## Work task
Transcribe the listing below exactly, leaving out each image.

════════════════

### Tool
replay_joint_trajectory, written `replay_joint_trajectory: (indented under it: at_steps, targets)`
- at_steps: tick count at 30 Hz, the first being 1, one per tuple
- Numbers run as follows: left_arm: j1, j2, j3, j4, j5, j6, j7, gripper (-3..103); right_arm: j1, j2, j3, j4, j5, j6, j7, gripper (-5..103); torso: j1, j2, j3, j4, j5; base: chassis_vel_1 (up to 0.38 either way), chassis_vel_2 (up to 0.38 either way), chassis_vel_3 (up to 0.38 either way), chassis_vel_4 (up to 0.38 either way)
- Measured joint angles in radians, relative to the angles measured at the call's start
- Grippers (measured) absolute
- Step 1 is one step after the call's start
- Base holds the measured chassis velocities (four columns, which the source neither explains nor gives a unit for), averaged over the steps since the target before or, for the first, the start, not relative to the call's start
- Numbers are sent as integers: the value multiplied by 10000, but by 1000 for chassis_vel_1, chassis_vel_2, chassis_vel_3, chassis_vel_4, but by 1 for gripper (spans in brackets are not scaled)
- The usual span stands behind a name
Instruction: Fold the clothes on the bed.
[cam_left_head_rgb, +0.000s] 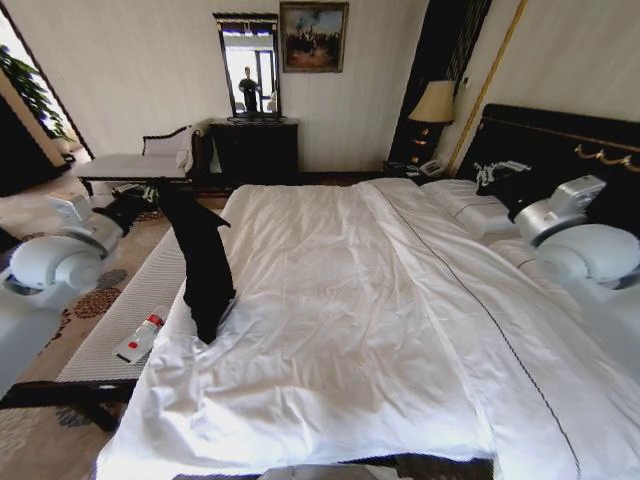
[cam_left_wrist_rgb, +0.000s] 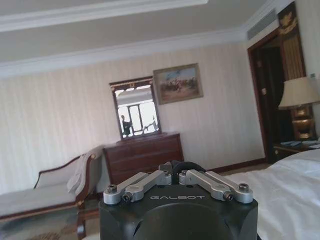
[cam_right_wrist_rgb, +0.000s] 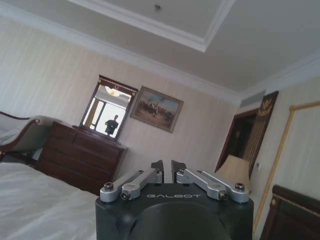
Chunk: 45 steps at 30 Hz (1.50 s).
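Black T-shirt (cam_left_head_rgb: 203, 262): it hung in a long bunched strip from the left gripper (cam_left_head_rgb: 163, 188), its lower end resting on the near left side of the bed (cam_left_head_rgb: 340, 330). Held high like this, the cloth could drop open under its own weight before being laid flat, I judged.

Left gripper: raised over the bed's left edge, fingers drawn together on the upper edge of the T-shirt; the left wrist view showed the fingertips (cam_left_wrist_rgb: 176, 167) closed with dark cloth pinched between them.

Right gripper (cam_right_wrist_rgb: 167, 166): lifted near the headboard (cam_left_head_rgb: 560, 135) side, its fingers brought together with nothing between them, well apart from the T-shirt; it looked parked rather than working.

Bed: the white duvet lay broad and bare, leaving room to spread the garment.

Grey bench (cam_left_head_rgb: 130, 315): beside the bed, carrying a small white and red bottle (cam_left_head_rgb: 141, 338).

Hidden or unclear: the shirt's sleeves, collar and lettering were lost in the folds; which edge was pinched could not be told. The right gripper's tip in the head view merged with the dark headboard, possibly behind the arm (cam_left_head_rgb: 575, 240).
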Motion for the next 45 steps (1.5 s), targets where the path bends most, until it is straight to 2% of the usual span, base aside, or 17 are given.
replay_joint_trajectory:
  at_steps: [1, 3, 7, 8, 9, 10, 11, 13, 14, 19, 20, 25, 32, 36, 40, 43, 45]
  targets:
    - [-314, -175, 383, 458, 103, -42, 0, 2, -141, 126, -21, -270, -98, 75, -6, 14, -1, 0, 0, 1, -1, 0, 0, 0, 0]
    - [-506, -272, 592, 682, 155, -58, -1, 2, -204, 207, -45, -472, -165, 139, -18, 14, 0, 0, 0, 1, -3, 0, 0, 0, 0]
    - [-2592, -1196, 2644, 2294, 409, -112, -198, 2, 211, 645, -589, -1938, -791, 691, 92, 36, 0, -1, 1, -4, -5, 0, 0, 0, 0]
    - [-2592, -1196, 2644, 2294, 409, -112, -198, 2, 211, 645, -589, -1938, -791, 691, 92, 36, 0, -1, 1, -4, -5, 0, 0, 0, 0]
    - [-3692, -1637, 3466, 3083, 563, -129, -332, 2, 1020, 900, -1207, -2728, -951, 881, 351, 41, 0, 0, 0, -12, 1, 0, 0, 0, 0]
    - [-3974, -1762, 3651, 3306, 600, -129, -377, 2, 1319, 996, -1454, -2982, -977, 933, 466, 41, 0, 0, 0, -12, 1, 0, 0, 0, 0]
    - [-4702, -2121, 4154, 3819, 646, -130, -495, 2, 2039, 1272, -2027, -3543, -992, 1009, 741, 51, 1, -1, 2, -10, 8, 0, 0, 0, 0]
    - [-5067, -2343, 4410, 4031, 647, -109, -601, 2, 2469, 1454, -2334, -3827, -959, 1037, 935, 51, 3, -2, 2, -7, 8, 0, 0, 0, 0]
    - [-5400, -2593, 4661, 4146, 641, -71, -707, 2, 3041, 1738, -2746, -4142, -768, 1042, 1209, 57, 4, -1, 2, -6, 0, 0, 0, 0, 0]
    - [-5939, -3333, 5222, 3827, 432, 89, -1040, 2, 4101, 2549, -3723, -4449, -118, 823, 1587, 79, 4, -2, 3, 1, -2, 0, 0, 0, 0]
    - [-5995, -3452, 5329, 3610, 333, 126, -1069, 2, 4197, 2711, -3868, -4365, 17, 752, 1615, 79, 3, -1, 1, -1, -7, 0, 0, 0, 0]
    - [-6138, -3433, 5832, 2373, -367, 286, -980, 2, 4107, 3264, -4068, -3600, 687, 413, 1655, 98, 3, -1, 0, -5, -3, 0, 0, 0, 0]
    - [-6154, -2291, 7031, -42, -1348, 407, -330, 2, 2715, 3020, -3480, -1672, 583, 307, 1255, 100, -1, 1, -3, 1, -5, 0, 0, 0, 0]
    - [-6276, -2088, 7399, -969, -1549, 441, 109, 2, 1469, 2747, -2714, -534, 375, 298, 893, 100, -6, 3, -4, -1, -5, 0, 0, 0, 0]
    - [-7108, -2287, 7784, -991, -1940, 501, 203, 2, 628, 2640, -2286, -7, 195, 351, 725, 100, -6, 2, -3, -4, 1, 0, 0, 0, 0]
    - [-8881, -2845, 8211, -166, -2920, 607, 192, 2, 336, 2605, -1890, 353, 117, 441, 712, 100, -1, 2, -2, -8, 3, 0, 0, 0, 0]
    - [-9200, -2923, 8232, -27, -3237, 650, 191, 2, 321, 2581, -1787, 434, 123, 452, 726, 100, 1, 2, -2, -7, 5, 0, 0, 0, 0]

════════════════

## Response to this exercise
### Tool
replay_joint_trajectory, written `replay_joint_trajectory: (indented under it: at_steps, targets)`
- at_steps: tick count at 30 Hz, the first being 1, one per tuple
- Numbers run as follows: left_arm: j1, j2, j3, j4, j5, j6, j7, gripper (-3..103); right_arm: j1, j2, j3, j4, j5, j6, j7, gripper (-5..103); torso: j1, j2, j3, j4, j5; base: chassis_vel_1 (up to 0.38 either way), chassis_vel_2 (up to 0.38 either way), chassis_vel_3 (up to 0.38 either way), chassis_vel_4 (up to 0.38 either way)
- Measured joint angles in radians, relative to the angles measured at the call's start
- Grippers (measured) absolute
- Step 1 is one step after the call's start
- Base holds the measured chassis velocities (four columns, which the source neither explains nor gives a unit for), averaged over the steps since the target before or, for the first, the start, not relative to the call's start
- Numbers are sent as integers: the value multiplied by 10000, but by 1000 for chassis_vel_1, chassis_vel_2, chassis_vel_3, chassis_vel_4, but by 1 for gripper (spans in brackets are not scaled)
- The usual span stands behind a name
Instruction: Fold the clothes on the bed.
[cam_left_head_rgb, +0.000s] 
[cam_left_wrist_rgb, +0.000s] 
[cam_right_wrist_rgb, +0.000s] 
Chunk: 45 steps at 30 Hz (1.50 s).
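Black T-shirt (cam_left_head_rgb: 203, 262): it hung in a long bunched strip from the left gripper (cam_left_head_rgb: 163, 188), its lower end resting on the near left side of the bed (cam_left_head_rgb: 340, 330). Held high like this, the cloth could drop open under its own weight before being laid flat, I judged.

Left gripper: raised over the bed's left edge, fingers drawn together on the upper edge of the T-shirt; the left wrist view showed the fingertips (cam_left_wrist_rgb: 176, 167) closed with dark cloth pinched between them.

Right gripper (cam_right_wrist_rgb: 167, 166): lifted near the headboard (cam_left_head_rgb: 560, 135) side, its fingers brought together with nothing between them, well apart from the T-shirt; it looked parked rather than working.

Bed: the white duvet lay broad and bare, leaving room to spread the garment.

Grey bench (cam_left_head_rgb: 130, 315): beside the bed, carrying a small white and red bottle (cam_left_head_rgb: 141, 338).

Hidden or unclear: the shirt's sleeves, collar and lettering were lost in the folds; which edge was pinched could not be told. The right gripper's tip in the head view merged with the dark headboard, possibly behind the arm (cam_left_head_rgb: 575, 240).
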Motion for the next 45 steps (1.5 s), targets where the path bends most, until it is straight to 2% of the usual span, base aside, or 17 are given.
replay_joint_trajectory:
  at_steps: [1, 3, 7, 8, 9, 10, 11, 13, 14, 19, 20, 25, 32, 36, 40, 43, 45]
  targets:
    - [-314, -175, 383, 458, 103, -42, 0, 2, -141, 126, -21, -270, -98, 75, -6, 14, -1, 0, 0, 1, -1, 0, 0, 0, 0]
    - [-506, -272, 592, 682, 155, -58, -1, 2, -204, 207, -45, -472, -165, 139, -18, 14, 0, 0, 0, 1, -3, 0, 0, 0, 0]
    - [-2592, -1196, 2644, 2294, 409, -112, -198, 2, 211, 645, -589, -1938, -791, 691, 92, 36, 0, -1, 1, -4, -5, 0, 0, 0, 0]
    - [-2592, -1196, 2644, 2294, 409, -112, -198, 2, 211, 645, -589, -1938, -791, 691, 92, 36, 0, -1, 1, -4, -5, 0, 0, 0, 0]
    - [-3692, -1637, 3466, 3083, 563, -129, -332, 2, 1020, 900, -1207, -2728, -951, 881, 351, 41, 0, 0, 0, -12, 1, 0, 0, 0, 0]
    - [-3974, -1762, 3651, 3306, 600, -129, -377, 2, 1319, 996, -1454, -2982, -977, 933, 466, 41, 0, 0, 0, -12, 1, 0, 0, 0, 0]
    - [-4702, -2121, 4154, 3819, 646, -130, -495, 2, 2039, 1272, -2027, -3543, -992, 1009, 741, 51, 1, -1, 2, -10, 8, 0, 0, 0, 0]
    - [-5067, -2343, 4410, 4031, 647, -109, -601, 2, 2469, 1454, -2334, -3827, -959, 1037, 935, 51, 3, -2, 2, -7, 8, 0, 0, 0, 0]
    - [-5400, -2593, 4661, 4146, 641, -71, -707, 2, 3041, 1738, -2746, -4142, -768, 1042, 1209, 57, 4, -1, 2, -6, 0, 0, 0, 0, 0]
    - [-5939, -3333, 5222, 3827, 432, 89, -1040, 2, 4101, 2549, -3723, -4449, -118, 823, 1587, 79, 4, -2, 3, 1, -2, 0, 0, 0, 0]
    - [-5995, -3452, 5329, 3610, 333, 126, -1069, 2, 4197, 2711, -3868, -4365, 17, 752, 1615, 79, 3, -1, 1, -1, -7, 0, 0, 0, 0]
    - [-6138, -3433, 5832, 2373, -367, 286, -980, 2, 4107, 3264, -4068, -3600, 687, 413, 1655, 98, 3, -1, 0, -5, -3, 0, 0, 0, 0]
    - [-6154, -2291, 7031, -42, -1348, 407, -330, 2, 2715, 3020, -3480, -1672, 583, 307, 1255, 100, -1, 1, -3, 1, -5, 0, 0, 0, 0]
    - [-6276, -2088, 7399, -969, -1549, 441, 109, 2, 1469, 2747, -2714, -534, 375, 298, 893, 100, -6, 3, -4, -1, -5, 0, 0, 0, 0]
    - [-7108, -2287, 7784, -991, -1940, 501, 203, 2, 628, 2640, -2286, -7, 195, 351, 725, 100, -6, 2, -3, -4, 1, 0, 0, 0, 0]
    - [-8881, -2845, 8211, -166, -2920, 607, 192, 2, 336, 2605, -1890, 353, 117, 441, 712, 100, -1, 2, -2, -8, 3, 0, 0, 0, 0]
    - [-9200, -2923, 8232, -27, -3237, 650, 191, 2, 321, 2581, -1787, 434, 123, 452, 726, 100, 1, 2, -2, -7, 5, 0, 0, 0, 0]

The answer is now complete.